As you're using a JSON file, you can use this example:

import json
def validate(filename):
    with open(filename) as file:
        try:
            data = json.load(file) # put JSON-data to a variable
            print("Valid JSON")    # in case json is valid
            return data
        except json.decoder.JSONDecodeError:
            print("Invalid JSON")  # in case json is invalid

4 Comments

'JSONDecodeError' is not defined and produces an error itself! The correct name is 'json.decoder.JSONDecodeError' !
@Apostolos sorry, appears that I've made this mistake for some reason. Edited, so answer would be correct for future viewers. Although, my answer is not the one which really answers original question
@ATernative , the question was about checking if necessary fields are present rather than some string is able to be parsed as JSON.
This is Linting. Linting is not same as Schema validation.
4

I had the same problem and was dissatisfied with the existing solution of using jsonschema. It gives terrible error messages that are not at all user-friendly.

I wrote my own library to define schemas, which has a lot of additional functionality over jsonschema:

https://github.com/FlorianDietz/syntaxTrees

It gives very precise error messages, allows you to write code to customize the validation process, lets you define functions that operate on the validated JSON, and even creates HTML documentation for the schemas you define.

Schemas are defined as classes, similar to how Django defines models:

class MyExampleNode(syntaxTreesBasics.Node):
    field_1 = fields.Float(default=0)
    field_2 = fields.String()
    field_3 = fields.Value('my_example_node', null=True, default=None)
    class Meta:
        name = 'my_example_node'

1 Comment

the library seems unmaintained
4

While Jsonschema module is good but documentation is missing complex examples.
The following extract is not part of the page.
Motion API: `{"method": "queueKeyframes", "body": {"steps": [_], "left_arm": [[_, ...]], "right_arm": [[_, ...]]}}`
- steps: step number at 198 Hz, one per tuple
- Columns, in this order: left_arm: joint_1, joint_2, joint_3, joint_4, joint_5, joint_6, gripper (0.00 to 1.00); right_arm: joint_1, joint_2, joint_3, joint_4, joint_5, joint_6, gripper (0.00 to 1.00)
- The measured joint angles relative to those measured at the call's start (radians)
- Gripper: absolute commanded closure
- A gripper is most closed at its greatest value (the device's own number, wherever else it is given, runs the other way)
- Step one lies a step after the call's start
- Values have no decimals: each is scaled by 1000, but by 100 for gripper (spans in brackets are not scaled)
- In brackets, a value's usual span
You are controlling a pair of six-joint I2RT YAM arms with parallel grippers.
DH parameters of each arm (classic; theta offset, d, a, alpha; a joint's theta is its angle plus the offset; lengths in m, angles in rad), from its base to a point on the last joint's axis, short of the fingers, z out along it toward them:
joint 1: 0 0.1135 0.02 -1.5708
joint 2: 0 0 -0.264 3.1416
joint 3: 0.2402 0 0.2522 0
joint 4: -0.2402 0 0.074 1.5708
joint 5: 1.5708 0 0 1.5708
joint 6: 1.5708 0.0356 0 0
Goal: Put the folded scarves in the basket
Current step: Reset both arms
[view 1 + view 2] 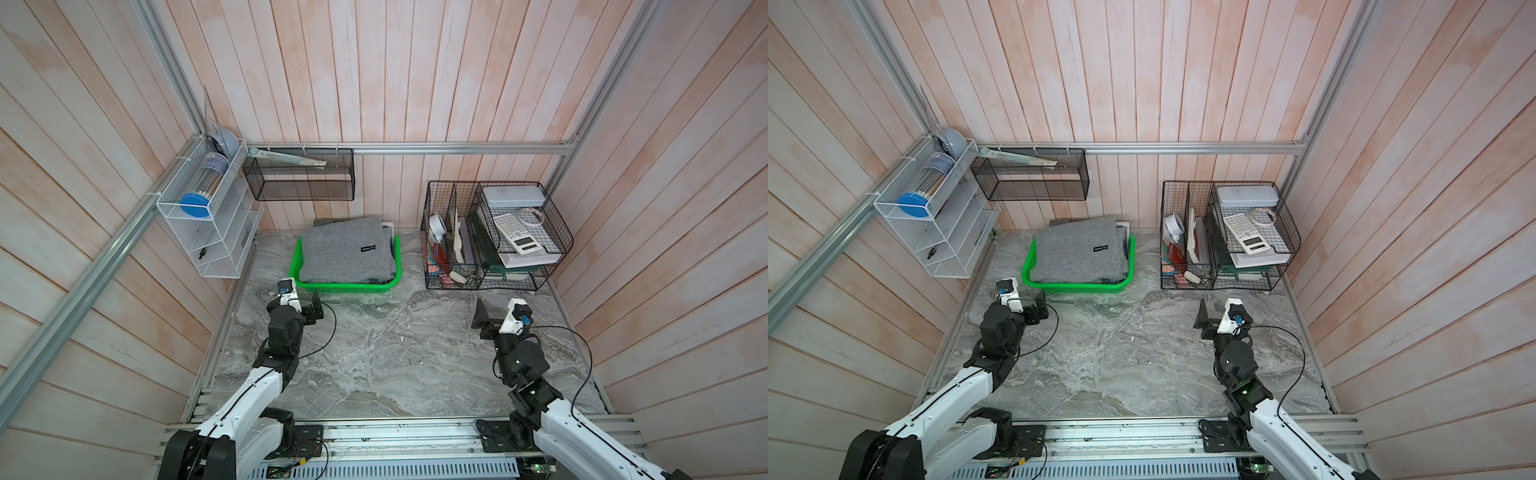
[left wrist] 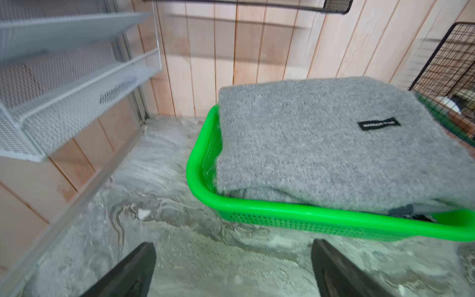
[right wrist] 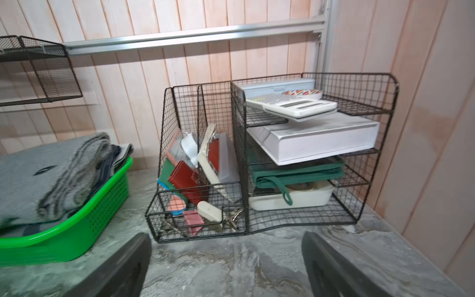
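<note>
A folded grey scarf [image 1: 345,249] [image 1: 1077,253] with a small black label lies in the bright green basket [image 1: 353,286] [image 1: 1079,286] at the back of the marble table, bulging above the rim. In the left wrist view the scarf [image 2: 321,144] fills the basket [image 2: 308,213], and darker folded cloth shows under it. My left gripper [image 1: 313,309] [image 2: 232,246] is open and empty, just in front of the basket's near left corner. To the right, my right gripper [image 1: 484,322] [image 3: 226,239] stands open and empty on the table, with the basket [image 3: 64,239] and scarf [image 3: 38,174] off to its side.
A black wire desk organiser [image 1: 494,232] [image 3: 282,154] packed with stationery stands at the back right, close in front of my right gripper. On the walls hang a black mesh shelf [image 1: 299,174] and a white wire rack [image 1: 208,224] [image 2: 64,102], the rack near my left gripper.
</note>
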Motion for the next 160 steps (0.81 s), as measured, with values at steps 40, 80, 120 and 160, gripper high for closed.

And library not reporting any errors for invalid schema just ignoring!

This is example:

from jsonschema import validate

set_tl_schema = {
    "type" : "object",
    "properties" :  {

    "level": {
      "value": {"type" : "number"},
      "updatedAt": {"type" : "number"}
    }
}
}

x = {'level': {'updatedAt': '1970-01-01T00:00:00.000Z', 'value': 1}, }

try:
    validate(instance=x, schema=set_tl_schema)
except jsonschema.exceptions.ValidationError as ex:
    print(ex)

Mistake was that level also need properties field. But validator never report you that.

I found very efficient and easy to use module:

https://pypi.org/project/json-checker/

>>> from json_checker import Checker

>>> current_data = {'first_key': 1, 'second_key': '2'}
>>> expected_schema = {'first_key': int, 'second_key': str}


>>> checker = Checker(expected_schema)
>>> result = checker.validate(current_data)

2 Comments

This is annoying. According to jsonschema, your set_tl_schema is valid. Try something like jsonschema.Draft202012Validator.check_schema(set_tl_schema) and it reports nothing wrong. The default metaschema just checks that you have an object or bool. e.g. this fails Draft202012Validator.check_schema("hello") but this succeeds Draft202012Validator.check_schema(True). This other lib you recommend looks unmaintained and unpopular though.
This is because the spec allows adding constraints, starting with the loosest possible which is just {} or bool. See json-schema.org/learn/getting-started-step-by-step Your schema is valid, yet doesn't constrain the way you would want it to, until you add that "properties" field (and ideally the "type": "object" as well). Without that, the parser stops at the point where it evaluates "level" as being an object or bool, and then ignores the content inside "level".